For 2, I simply naively specified a prior closer to 0 and that ended up working: what if I accidentally made my prior more concentrated in the other direction, and the original secondary peak around 12.5 became the only one the chains picked up?

Code:

## Data generation
x = np.linspace(0,40, num=300)
noise1 = np.random.normal(0,0.3,300)
y = np.sin(x) + noise1

temp = x[150:]
noise2 = 0.004*temp**2 + np.random.normal(0,0.1,150)
y[150:] = y[150:] + noise2

true_line = np.sin(x)
true_line[150:] = true_line[150:] + 0.004*temp**2

x_sin = x[:150]
y_sin = y[:150]

X_sin = np.expand_dims(x, axis=1)
Y_sin = np.expand_dims(y, axis=1)

test_X_sin_1dim = np.linspace(-20,40,500)
test_X_sin_2dim = np.expand_dims(test_X_sin_1dim, axis=1)

plt.plot(x_sin, y_sin)

## Model with correct prior on period
with pm.Model() as gp_model:
    
    ## Yearly periodic component x long term trend

    period = pm.HalfNormal("period", sd=5)

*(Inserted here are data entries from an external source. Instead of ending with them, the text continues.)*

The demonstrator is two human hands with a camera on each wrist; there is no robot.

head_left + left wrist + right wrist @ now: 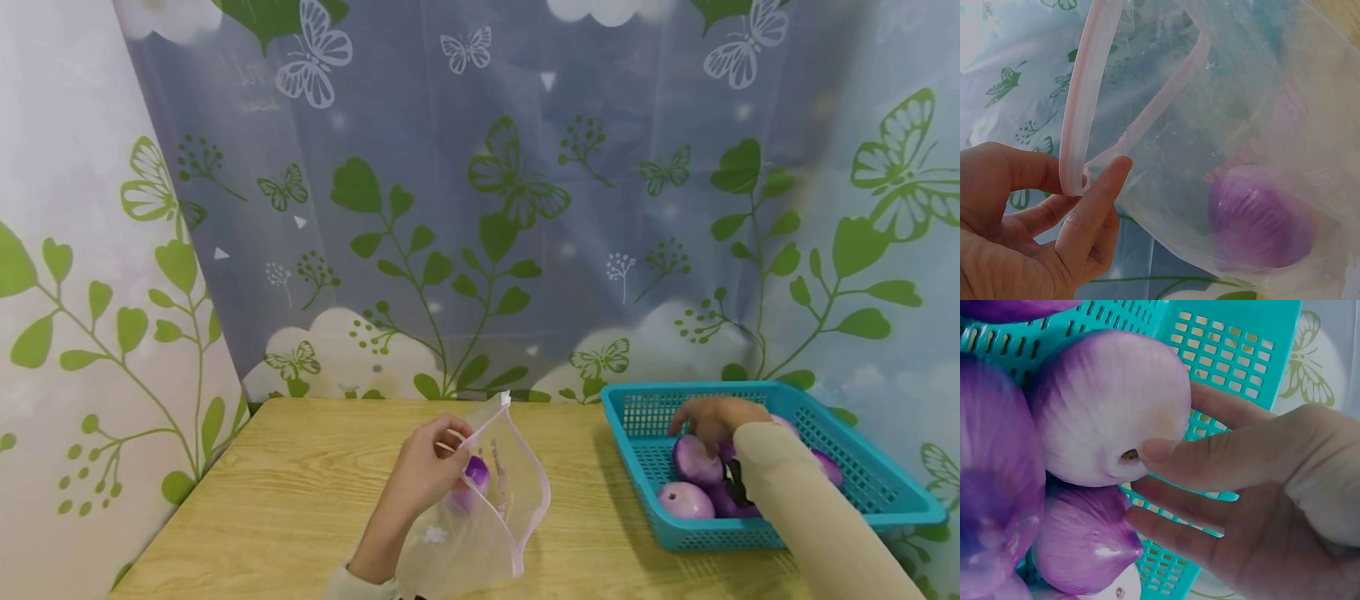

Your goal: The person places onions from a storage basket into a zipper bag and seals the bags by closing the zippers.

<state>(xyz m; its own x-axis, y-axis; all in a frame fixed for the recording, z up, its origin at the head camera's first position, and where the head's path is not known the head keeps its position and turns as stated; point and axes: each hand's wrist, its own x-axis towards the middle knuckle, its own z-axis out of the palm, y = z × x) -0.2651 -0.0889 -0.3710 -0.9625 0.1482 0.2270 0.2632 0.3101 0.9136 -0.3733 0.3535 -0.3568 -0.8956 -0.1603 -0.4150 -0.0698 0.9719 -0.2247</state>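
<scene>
My left hand (429, 467) pinches the pink-edged rim of a clear zip-top bag (468, 546), whose mouth gapes to the right. Inside the bag lies one purple onion (1263, 219), seen through the plastic. Over the teal basket (647, 492), my right hand (716, 417) reaches in among several purple onions. In the right wrist view its thumb lies on a pale purple onion (1110, 406) near the brown root spot, and the index finger goes behind that onion. Another purple onion (1088, 540) sits just below, close to the other fingertips.
The wooden table (285, 492) carries the bag on its middle and the basket at its right. A curtain (420, 250) with leaves and butterflies hangs right behind the table. A dark strap (738, 483) shows at the right wrist.
</scene>
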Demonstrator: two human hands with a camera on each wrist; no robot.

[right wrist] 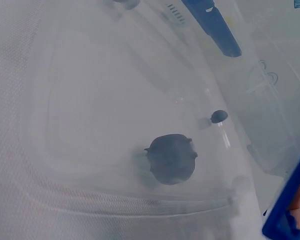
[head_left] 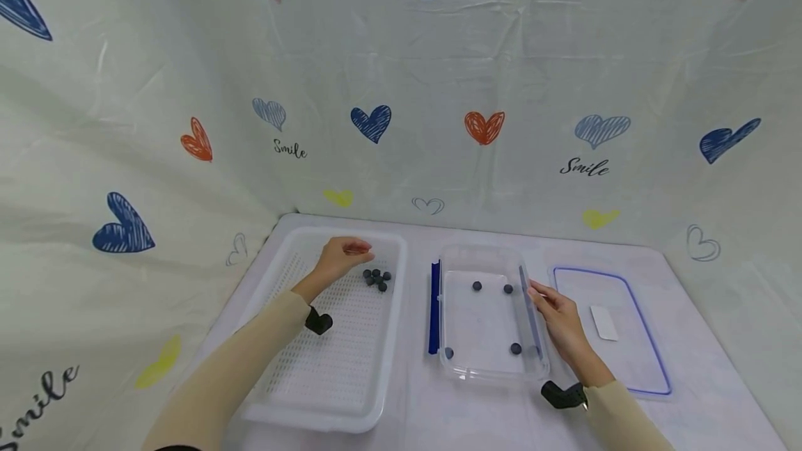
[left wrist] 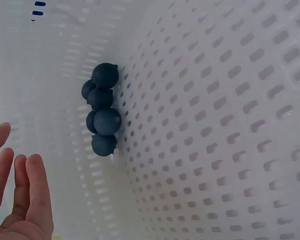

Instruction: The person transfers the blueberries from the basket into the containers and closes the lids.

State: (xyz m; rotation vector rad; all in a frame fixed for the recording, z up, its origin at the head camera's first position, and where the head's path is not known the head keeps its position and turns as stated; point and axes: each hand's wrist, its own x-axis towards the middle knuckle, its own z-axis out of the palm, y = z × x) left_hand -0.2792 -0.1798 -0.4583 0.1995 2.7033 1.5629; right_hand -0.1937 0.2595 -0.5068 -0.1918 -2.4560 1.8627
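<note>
Holds nearer left hand (head_left: 338,258), loosely spread, just left of dark balls (left wrist: 106,119), and touches clear box (head_left: 481,320) with right hand (head_left: 564,320), grip unclear.

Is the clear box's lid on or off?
Off: the blue-edged lid lies on the table beside the clear box, whose top is uncovered.

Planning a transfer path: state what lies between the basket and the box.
In the head view, just a strip of table and the blue flap on the box.
</note>
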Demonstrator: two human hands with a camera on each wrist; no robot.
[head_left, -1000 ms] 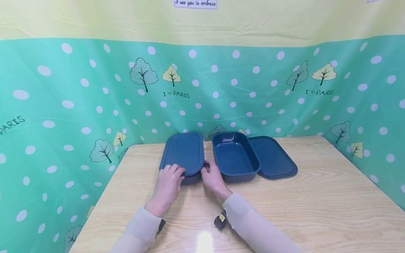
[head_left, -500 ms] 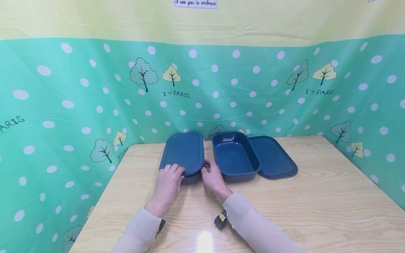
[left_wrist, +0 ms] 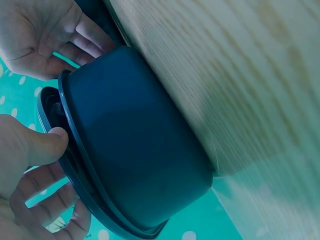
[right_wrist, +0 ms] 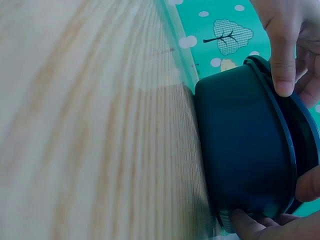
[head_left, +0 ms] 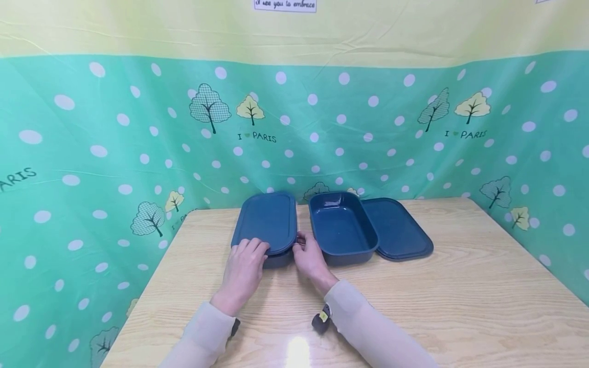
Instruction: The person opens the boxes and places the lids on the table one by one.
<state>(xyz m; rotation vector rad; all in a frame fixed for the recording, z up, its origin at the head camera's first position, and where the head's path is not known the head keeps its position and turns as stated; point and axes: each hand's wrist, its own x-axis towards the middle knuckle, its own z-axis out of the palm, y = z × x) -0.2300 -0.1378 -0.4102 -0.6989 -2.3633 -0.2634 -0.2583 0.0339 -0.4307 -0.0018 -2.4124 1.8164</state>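
Observation:
A dark blue rectangular food container (left_wrist: 135, 125) stands at the left of the row, its matching lid (head_left: 267, 220) over it. The lid's front edge is tilted up, with a narrow gap above the container's rim. My left hand (head_left: 244, 268) pinches that front edge, thumb (right_wrist: 284, 82) at the underside and fingers over the top. At the front right corner, my right hand (head_left: 311, 258) holds the container, fingers (right_wrist: 245, 225) against its side wall and thumb up by the rim. Inside the covered container nothing shows.
A second blue container (head_left: 342, 230), uncovered, sits just right of my right hand. Its lid (head_left: 398, 230) lies flat beyond it, partly beneath its edge. The wooden table (head_left: 437, 312) ends at a green dotted curtain (head_left: 340, 138) behind the containers.
The left lid's front edge has risen very slightly in my left hand. My right hand, the uncovered container and the second lid have stayed put.

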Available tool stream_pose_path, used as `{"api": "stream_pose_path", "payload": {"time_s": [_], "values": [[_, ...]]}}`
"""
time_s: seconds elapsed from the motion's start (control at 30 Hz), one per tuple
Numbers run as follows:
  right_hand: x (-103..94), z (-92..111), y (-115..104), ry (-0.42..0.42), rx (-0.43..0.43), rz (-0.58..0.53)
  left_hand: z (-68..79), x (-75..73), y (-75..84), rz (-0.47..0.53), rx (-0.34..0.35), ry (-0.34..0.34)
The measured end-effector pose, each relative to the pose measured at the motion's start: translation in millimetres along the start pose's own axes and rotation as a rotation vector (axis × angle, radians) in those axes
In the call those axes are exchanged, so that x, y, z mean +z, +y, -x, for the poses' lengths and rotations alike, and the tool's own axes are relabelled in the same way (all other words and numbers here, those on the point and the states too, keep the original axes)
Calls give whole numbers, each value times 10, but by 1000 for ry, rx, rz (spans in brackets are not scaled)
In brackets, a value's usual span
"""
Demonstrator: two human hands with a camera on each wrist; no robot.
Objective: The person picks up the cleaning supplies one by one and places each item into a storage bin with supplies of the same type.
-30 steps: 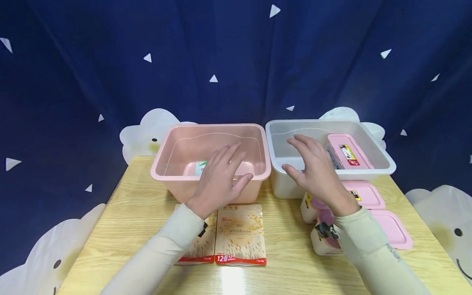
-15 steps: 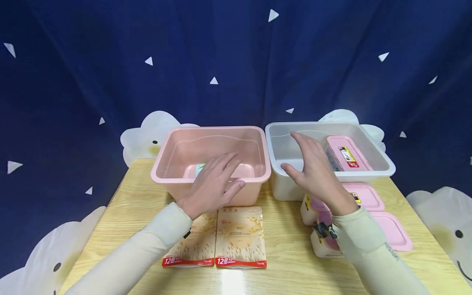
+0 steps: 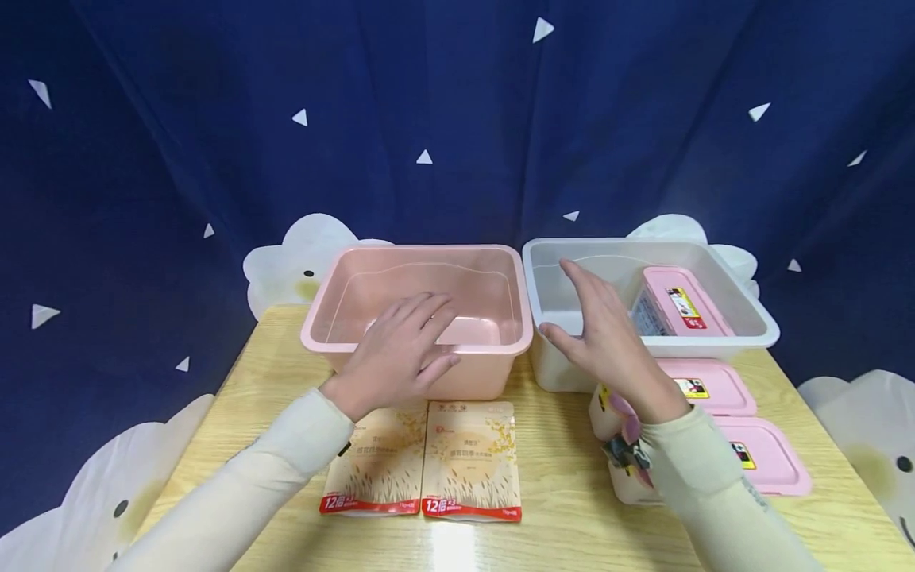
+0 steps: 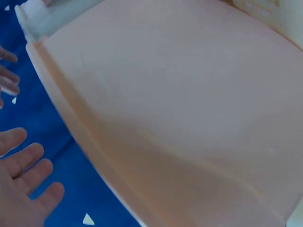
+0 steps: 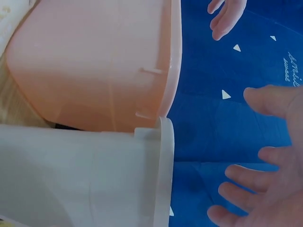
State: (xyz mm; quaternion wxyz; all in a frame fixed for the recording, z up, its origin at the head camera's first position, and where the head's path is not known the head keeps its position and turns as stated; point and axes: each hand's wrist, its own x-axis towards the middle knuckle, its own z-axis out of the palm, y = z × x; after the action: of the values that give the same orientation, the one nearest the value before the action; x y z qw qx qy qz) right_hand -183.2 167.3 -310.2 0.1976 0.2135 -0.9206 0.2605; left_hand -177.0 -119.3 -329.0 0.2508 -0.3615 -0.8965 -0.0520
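Observation:
My left hand (image 3: 396, 345) hovers over the front rim of a pink plastic bin (image 3: 493, 349), fingers loosely extended and holding nothing. In the left wrist view its fingers (image 4: 35, 175) are spread apart. My right hand (image 3: 608, 334) hangs above the front rim of a whitish plastic bin (image 3: 722, 343), thumb apart from the fingers and nothing in it. A pink-lidded box (image 3: 682, 302) with a yellow and red label sits at the right inside the whitish bin. The part of the pink bin's floor behind my left hand is hidden.
Two beige pouches (image 3: 472, 461) with red bottom bands lie side by side before the pink bin on the wooden table (image 3: 557, 516). Pink-lidded boxes (image 3: 768, 457) stand before the whitish bin, partly behind my right forearm. A dark blue curtain (image 3: 457, 95) hangs behind.
My left hand has drifted left and slightly toward me, uncovering more of the left pouch. A white and green item seen earlier inside the pink bin is now hidden. My right hand has barely shifted.

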Motion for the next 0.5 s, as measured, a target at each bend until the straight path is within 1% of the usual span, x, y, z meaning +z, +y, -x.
{"api": "stream_pose_path", "payload": {"time_s": [0.1, 0.37, 0.5], "values": [[13, 2, -26, -12, 1, -19, 20, -41, -60, 11, 2, 18], [114, 1, -172, -46, 9, -118, 122, -163, -247, 67, 24, 15], [194, 0, -256, -48, -24, -167, 178, -208, -361, 58, 50, 31]]}}
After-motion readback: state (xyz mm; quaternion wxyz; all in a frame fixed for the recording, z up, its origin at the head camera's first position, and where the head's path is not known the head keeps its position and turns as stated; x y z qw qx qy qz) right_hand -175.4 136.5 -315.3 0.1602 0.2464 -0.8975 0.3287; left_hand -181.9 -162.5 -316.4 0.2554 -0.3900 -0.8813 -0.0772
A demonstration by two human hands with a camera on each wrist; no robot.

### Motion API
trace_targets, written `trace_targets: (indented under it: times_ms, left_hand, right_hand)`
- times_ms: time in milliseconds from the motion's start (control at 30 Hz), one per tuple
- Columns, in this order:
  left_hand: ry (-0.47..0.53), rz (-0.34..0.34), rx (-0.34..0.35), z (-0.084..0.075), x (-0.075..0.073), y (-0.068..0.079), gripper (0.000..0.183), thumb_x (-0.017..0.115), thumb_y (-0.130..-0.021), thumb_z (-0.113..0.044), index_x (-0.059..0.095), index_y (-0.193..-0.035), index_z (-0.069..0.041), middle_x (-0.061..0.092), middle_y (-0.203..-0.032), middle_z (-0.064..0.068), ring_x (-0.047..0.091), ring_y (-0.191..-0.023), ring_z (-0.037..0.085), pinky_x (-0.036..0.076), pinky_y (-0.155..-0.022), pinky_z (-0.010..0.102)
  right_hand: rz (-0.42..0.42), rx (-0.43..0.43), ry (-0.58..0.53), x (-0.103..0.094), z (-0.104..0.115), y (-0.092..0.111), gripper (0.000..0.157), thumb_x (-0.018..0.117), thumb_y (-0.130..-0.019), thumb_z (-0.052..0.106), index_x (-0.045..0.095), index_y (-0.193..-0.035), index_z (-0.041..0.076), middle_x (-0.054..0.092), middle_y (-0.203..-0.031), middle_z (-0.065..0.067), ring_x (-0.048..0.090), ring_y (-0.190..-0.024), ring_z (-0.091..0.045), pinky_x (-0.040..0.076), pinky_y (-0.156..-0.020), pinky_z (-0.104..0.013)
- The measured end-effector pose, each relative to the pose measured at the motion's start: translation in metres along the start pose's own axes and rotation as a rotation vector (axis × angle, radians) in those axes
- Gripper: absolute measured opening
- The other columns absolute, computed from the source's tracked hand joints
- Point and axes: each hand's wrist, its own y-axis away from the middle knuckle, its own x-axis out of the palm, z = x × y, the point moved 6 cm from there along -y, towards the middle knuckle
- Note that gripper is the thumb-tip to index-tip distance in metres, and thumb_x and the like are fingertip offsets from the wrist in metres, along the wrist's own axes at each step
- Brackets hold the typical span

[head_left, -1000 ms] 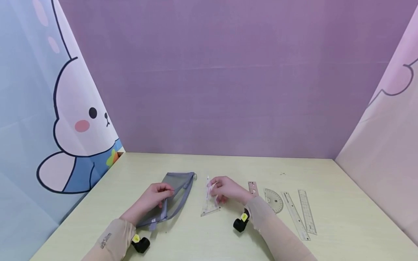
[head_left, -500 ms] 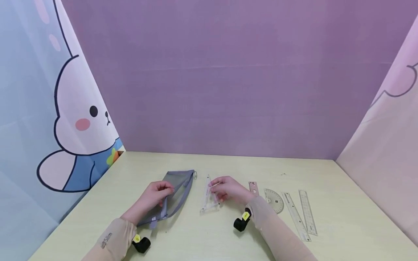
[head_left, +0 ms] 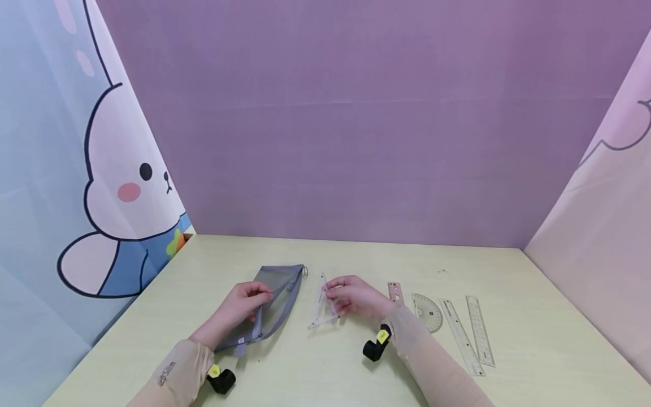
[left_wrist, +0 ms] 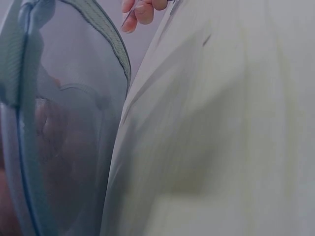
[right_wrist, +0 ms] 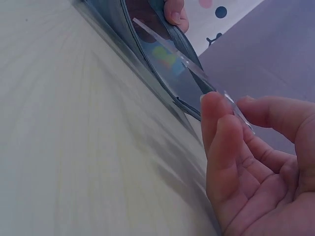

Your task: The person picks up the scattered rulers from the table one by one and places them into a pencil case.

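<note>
My left hand pinches the upper edge of a grey-blue see-through zip pouch, whose mouth gapes toward the right. In the right wrist view the zipper edges of the pouch stand apart, with the left fingers at the far edge. Between thumb and fingers, my right hand holds a clear plastic set square just right of the pouch. Seen nearly edge-on in the right wrist view, the set square points at the pouch opening and overlaps it there.
Right of the right hand lie a pinkish ruler, a clear protractor and two clear rulers, one slanted and one farther right. A tiny dark bit is farther back. A purple cloth wall rises behind the table.
The right hand has shifted slightly left with the set square, which has moved a little toward the pouch and tilted. The left hand keeps its hold on the pouch, almost unmoved.
</note>
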Motion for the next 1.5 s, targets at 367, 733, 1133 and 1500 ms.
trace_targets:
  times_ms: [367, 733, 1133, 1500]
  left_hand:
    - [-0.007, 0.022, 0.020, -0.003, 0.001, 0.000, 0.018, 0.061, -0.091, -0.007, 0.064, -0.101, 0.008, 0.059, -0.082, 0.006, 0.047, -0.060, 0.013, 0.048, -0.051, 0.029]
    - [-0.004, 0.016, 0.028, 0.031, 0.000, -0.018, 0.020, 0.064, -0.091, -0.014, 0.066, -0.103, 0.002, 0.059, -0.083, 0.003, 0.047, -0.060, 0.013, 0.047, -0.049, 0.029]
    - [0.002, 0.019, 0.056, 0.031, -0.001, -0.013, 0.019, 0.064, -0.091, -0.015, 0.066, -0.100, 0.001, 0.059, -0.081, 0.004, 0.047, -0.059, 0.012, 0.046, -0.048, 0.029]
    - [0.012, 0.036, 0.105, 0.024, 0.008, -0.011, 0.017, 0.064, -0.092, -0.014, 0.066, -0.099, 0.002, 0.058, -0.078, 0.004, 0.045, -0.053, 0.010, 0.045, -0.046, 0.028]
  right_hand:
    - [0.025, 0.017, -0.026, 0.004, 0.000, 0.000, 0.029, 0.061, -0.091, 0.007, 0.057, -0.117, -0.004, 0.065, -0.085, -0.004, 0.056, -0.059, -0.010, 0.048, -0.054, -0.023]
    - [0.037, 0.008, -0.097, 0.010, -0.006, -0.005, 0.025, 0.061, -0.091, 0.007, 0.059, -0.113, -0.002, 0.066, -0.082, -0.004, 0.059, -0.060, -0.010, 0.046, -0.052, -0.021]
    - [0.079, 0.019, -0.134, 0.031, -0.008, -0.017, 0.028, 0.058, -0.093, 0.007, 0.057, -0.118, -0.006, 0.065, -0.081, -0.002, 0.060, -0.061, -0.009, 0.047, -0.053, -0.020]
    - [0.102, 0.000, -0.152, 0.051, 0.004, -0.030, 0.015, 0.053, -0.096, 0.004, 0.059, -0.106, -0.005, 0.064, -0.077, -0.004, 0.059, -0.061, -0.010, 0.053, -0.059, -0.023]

    ℓ_psmooth = pm.Gamma("ℓ_psmooth ", alpha=4, beta=3)

    cov_seasonal = pm.gp.cov.Periodic(1, period, ℓ_psmooth)
    gp_seasonal = pm.gp.Marginal(cov_func=cov_seasonal)

    σ  = pm.HalfNormal("σ", sd=10, testval=5)

    gp = gp_seasonal

    y_ = gp.marginal_likelihood("y", X=x_sin[:, None], y=y_sin, noise = σ, shape=1)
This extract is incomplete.